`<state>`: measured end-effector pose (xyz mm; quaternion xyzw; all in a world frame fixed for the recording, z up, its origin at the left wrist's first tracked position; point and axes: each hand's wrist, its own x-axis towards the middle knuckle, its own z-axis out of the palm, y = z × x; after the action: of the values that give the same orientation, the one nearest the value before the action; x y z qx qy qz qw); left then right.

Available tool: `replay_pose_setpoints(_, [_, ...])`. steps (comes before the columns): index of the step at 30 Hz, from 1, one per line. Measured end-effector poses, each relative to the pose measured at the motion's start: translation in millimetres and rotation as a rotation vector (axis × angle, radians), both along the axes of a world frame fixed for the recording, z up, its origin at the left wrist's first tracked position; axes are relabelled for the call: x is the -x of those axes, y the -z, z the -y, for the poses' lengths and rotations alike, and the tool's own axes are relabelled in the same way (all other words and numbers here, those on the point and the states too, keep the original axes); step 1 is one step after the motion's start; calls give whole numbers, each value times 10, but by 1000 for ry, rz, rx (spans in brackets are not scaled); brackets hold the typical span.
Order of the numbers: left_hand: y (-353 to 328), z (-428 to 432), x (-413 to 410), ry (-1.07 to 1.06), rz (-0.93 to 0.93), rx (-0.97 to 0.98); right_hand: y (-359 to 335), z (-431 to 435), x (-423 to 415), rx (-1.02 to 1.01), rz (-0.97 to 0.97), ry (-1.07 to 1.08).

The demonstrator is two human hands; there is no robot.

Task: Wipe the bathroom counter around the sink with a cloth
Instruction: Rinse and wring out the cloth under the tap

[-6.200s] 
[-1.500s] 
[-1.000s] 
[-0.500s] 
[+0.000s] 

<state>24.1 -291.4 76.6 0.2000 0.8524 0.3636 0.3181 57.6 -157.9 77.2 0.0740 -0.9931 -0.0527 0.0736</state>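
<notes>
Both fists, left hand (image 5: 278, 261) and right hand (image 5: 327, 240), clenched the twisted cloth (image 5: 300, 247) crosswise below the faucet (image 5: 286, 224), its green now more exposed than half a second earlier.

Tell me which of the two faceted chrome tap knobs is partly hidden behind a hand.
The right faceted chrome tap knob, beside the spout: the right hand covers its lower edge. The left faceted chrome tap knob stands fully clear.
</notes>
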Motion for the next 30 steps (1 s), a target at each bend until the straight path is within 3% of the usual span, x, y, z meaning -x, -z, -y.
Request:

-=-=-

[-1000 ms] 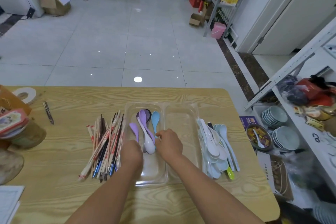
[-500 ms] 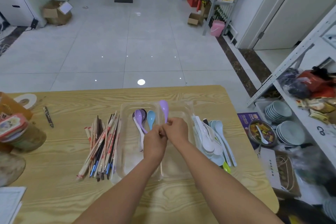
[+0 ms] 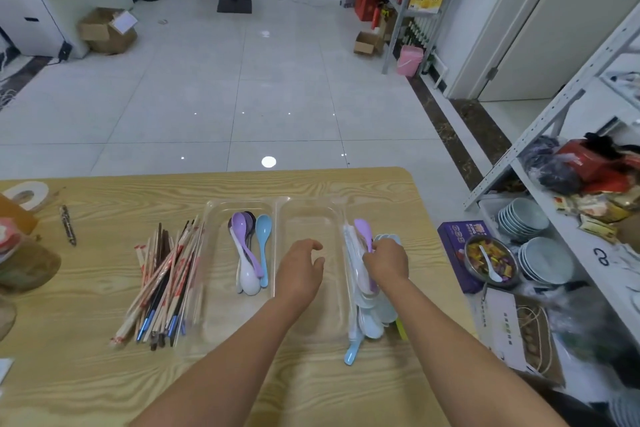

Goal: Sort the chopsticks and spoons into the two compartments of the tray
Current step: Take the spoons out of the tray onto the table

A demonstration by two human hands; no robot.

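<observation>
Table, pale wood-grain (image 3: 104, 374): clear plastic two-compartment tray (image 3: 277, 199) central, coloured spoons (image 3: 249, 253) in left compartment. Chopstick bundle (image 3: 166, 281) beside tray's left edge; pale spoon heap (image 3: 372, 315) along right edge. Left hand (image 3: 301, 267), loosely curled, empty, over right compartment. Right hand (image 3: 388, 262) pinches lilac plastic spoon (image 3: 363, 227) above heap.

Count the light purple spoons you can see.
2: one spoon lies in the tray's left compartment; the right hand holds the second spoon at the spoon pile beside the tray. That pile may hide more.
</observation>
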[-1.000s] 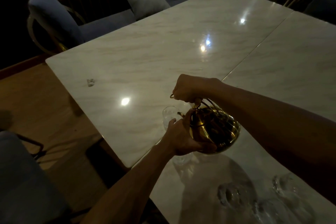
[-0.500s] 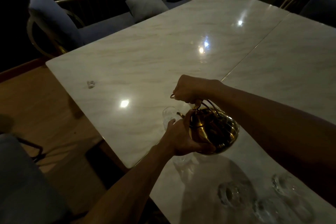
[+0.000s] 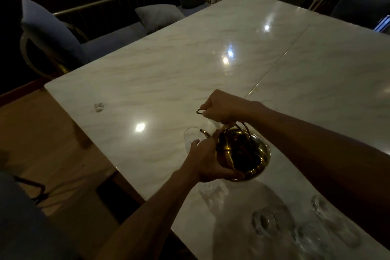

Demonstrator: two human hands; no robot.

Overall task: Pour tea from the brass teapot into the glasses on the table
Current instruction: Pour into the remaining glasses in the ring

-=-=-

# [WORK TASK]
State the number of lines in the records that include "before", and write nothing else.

# [RESPONSE FOR THIS EXERCISE]
2